Say, as a bare number, how many lines of the listing contain "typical".
Segment Open
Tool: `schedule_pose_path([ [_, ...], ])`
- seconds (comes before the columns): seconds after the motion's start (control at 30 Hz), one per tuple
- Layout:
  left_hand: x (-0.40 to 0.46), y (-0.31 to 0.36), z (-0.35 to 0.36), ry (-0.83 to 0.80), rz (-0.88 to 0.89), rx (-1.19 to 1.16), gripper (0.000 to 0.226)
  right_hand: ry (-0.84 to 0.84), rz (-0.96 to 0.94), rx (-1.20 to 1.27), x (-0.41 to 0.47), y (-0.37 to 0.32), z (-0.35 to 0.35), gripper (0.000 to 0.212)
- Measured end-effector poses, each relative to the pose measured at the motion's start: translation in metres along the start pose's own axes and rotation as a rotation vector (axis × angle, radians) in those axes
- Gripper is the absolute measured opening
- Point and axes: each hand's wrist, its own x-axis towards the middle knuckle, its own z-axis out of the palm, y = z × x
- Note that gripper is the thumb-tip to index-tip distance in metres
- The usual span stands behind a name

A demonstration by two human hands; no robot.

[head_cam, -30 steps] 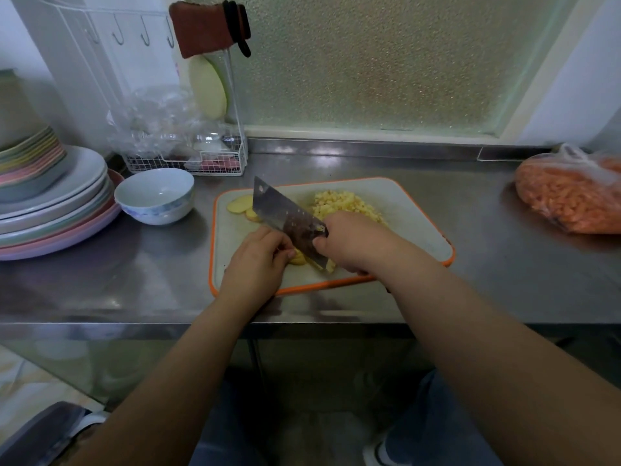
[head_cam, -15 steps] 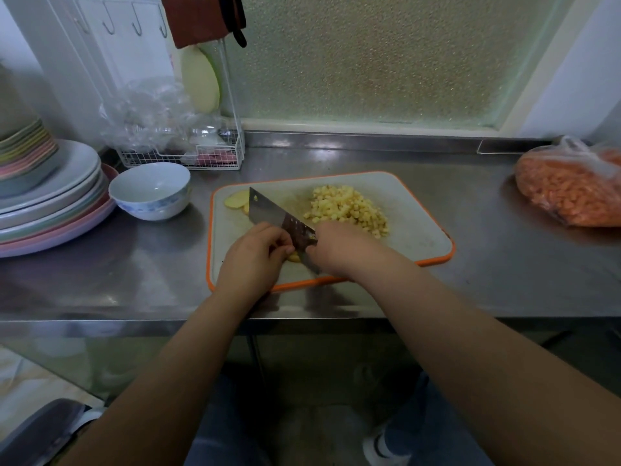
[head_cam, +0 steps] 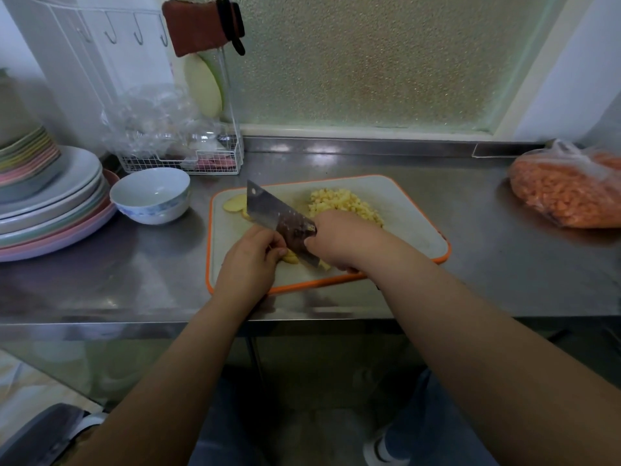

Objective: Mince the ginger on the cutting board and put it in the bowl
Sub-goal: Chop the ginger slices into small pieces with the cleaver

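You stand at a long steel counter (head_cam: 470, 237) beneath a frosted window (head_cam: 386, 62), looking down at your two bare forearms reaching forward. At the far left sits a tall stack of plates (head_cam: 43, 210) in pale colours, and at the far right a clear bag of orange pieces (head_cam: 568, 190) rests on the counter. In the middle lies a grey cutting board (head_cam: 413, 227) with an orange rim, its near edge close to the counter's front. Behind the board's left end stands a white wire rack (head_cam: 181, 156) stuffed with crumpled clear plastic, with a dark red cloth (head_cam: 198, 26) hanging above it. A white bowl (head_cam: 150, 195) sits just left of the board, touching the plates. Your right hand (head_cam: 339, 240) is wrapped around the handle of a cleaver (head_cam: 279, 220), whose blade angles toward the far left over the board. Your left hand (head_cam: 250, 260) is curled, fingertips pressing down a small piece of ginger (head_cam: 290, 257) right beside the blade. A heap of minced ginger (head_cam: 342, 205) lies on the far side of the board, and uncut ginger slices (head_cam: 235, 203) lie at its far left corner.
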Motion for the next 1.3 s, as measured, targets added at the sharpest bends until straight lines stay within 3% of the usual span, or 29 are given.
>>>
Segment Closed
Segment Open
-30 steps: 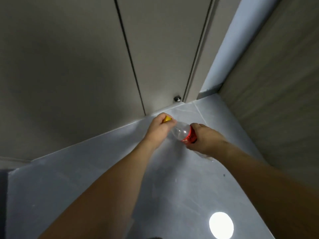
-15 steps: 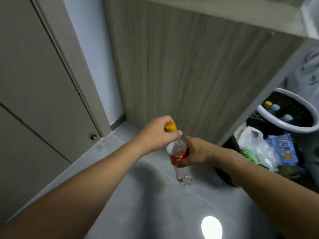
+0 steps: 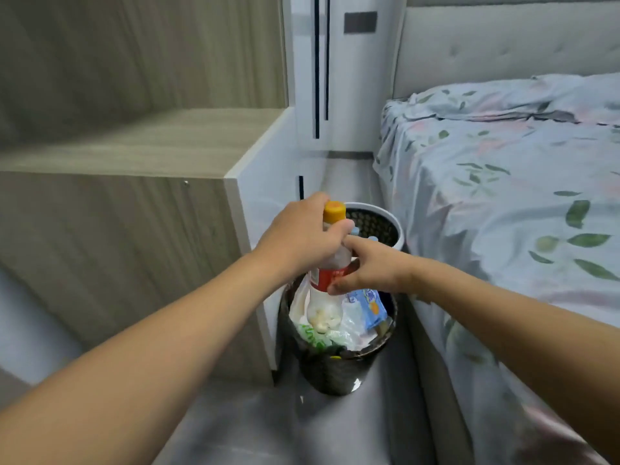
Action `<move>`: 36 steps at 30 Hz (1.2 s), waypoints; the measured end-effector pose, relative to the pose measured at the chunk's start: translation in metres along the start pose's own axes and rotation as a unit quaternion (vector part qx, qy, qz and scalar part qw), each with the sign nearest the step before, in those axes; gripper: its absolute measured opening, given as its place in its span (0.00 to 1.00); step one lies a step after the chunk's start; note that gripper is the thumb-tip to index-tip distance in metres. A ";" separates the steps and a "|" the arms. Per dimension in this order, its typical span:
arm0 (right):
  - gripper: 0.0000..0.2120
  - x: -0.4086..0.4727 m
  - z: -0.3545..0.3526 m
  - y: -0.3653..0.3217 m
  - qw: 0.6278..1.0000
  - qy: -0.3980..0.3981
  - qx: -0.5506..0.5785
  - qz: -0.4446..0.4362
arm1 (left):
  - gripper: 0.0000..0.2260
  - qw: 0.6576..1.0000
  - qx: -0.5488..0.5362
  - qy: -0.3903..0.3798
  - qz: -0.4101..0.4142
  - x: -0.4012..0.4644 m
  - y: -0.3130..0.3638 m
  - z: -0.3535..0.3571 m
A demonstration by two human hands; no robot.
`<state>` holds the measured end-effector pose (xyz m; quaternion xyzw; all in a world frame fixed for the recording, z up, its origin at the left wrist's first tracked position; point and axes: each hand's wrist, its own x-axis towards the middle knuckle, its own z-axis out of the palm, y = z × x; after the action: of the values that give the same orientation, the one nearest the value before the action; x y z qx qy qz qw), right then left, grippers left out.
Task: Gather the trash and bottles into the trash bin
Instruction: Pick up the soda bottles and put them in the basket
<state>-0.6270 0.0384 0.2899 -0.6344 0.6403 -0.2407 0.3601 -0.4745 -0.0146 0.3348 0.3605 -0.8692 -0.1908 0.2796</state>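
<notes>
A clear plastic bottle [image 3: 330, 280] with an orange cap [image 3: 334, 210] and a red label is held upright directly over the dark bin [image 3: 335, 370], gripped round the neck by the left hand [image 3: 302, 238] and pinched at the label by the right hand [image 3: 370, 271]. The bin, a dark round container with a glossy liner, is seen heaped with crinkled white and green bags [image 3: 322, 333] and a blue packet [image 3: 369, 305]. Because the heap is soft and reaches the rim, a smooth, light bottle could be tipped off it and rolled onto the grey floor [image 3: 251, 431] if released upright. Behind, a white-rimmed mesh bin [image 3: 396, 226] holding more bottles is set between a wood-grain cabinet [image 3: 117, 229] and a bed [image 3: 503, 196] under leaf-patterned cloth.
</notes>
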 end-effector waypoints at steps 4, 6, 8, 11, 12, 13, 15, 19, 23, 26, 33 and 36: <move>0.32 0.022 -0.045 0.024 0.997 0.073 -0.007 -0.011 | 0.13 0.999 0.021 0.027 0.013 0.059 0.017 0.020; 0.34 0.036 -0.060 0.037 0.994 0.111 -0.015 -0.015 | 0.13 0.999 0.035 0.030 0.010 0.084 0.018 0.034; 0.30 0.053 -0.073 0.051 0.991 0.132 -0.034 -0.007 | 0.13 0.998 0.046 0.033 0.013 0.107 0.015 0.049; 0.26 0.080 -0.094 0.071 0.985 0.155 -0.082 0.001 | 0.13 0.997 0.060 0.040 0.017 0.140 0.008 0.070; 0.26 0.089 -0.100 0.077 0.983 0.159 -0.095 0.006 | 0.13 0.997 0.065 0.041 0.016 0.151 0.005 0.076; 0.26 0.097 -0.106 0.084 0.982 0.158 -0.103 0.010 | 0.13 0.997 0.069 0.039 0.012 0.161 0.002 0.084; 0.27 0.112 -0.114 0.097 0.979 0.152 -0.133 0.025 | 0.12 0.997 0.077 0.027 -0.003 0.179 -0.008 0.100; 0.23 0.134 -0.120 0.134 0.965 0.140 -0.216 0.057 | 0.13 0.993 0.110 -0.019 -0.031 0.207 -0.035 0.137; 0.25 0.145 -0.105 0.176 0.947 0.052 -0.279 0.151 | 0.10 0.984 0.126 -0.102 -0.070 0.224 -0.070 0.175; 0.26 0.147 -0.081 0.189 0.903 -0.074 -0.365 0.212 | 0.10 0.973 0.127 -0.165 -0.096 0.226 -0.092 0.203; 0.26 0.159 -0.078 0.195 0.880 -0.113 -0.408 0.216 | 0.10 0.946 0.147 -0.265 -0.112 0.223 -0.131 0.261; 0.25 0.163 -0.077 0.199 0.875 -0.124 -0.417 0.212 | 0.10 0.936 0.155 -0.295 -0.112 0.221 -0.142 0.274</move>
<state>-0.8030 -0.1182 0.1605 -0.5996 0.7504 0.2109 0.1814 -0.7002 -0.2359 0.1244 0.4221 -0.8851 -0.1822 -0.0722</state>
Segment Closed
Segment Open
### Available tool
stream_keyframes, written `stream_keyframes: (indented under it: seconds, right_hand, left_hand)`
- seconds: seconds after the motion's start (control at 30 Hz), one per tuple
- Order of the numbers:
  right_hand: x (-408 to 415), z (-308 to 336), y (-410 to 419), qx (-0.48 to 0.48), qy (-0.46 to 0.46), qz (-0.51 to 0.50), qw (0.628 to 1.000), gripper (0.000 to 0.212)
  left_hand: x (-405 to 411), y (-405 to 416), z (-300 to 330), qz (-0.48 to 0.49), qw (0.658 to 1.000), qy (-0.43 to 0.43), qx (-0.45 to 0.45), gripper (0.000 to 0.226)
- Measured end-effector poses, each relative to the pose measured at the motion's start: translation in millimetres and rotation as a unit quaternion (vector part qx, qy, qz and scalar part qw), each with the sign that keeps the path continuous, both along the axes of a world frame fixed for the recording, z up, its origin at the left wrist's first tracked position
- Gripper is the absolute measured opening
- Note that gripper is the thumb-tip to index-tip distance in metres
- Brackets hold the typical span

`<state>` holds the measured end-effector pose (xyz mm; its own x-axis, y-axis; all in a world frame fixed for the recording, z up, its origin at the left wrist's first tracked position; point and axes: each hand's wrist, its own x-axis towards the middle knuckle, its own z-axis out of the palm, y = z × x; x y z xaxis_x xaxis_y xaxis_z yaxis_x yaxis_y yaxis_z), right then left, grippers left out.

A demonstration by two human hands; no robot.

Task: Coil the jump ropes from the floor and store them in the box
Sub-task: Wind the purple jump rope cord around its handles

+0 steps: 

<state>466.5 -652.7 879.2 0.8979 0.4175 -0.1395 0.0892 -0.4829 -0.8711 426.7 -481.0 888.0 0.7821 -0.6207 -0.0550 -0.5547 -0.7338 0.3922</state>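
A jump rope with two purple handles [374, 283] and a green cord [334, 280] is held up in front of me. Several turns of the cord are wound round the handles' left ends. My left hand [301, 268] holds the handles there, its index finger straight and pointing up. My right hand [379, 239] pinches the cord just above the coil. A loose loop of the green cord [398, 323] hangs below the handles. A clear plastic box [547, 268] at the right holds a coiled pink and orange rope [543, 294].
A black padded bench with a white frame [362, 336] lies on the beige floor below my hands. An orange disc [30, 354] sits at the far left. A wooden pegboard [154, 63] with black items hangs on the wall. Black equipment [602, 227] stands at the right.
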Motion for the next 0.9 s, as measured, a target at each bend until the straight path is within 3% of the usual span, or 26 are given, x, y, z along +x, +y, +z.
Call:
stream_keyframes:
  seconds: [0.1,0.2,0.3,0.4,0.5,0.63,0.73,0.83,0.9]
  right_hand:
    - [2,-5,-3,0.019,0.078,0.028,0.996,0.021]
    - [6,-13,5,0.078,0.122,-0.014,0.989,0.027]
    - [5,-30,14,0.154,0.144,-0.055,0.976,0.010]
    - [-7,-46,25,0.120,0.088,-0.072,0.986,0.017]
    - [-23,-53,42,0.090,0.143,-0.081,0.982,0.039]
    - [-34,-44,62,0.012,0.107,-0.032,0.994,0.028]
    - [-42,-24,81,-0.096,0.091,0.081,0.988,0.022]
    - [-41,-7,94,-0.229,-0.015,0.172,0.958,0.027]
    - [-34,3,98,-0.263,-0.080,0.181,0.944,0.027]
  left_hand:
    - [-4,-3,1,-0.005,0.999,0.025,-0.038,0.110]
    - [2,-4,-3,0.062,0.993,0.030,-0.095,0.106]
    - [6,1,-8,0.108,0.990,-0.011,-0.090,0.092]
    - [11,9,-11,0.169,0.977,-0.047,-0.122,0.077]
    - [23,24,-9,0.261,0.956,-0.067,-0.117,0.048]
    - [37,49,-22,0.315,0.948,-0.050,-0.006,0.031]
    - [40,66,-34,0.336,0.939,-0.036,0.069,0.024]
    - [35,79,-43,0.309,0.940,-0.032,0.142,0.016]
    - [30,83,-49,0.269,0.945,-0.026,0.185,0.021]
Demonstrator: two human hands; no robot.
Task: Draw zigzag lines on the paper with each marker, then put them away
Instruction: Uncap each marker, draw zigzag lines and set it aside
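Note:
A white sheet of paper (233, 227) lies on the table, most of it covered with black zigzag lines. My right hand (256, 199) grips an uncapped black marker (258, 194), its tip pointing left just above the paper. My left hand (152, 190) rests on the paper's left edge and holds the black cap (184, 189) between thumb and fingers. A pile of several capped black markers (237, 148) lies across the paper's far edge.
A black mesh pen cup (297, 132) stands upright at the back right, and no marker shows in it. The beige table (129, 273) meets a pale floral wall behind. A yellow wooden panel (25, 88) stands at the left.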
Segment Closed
Response area:
2